• _REQUIRED WORK_
Give again, word for word, each line below starting at the one that contains "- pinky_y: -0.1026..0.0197" and ending at the one that contains "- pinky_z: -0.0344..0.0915".

• _MATERIAL PROVIDED_
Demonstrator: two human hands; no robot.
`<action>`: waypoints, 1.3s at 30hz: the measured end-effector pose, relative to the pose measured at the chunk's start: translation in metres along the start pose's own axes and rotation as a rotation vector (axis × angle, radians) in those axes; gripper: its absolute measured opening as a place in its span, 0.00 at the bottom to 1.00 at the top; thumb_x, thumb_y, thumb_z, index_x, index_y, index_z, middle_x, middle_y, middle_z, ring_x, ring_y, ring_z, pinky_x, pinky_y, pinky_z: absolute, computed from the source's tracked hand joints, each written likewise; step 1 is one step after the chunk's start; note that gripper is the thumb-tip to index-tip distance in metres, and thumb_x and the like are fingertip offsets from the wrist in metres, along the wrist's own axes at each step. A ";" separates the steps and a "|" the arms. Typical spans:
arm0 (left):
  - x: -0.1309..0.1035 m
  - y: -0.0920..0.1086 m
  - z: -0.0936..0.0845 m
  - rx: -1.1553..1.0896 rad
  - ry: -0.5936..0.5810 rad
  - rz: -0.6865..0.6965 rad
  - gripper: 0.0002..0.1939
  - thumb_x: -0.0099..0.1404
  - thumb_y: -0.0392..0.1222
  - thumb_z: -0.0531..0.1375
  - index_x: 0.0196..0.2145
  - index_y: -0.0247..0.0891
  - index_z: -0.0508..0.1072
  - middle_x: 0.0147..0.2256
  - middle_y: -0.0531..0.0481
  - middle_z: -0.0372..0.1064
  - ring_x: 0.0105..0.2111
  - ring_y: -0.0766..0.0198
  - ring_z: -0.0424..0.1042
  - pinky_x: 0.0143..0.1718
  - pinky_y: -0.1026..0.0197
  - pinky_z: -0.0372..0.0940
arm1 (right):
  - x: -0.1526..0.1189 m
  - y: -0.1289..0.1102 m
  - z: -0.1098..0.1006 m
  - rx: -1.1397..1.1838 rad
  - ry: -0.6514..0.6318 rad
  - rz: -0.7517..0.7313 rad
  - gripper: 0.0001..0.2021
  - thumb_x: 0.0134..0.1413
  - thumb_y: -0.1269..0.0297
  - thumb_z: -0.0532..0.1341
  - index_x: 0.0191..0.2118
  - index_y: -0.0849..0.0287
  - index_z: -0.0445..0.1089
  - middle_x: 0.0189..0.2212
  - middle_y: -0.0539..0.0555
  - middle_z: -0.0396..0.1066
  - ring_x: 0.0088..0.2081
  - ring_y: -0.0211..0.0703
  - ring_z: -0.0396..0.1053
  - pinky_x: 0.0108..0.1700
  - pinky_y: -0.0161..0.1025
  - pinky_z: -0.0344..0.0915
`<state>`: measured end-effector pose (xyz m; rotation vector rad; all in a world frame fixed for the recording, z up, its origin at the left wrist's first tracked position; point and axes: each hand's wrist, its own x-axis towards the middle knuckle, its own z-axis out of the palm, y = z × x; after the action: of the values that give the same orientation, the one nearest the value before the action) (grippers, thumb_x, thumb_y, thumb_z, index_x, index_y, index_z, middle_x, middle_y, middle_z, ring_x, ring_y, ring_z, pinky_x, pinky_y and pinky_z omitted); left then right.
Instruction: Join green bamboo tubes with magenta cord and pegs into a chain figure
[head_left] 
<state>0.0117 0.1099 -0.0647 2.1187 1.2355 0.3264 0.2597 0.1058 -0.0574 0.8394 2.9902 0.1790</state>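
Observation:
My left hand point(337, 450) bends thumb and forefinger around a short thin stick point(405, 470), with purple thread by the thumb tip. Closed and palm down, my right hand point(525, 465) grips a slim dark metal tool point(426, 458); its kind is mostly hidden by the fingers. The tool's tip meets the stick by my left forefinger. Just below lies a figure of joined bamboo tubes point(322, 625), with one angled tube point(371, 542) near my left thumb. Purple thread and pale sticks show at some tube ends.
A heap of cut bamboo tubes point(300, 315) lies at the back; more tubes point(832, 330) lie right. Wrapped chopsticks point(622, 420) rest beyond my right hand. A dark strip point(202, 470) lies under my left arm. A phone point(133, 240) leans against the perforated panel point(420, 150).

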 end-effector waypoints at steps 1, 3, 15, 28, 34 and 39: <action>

• _RESPONSE_
  - pinky_y: -0.1026..0.0197
  - pinky_z: -0.0372..0.0940
arm1 (right):
  - x: -0.1526..0.1189 m
  - y: -0.1289..0.1102 m
  - z: -0.1098..0.1006 m
  - rx: -1.1397..1.1838 rad
  - ry: -0.6514..0.6318 rad
  - rz: -0.7517..0.7313 rad
  - gripper: 0.0001..0.2021
  - thumb_x: 0.0134..0.1413
  - thumb_y: -0.1269..0.0297
  - thumb_z: -0.0532..0.1341
  - index_x: 0.0191..0.2118
  - index_y: -0.0849..0.0287
  - index_z: -0.0445..0.1089
  - middle_x: 0.0189..0.2212
  - middle_y: -0.0539..0.0555
  - middle_z: -0.0396..0.1066
  - ring_x: 0.0088..0.2081
  - ring_y: -0.0211..0.0703
  - ring_z: -0.0396..0.1053
  - pinky_x: 0.0108..0.1700
  - pinky_y: -0.0161..0.1025
  - pinky_z: -0.0344..0.0915

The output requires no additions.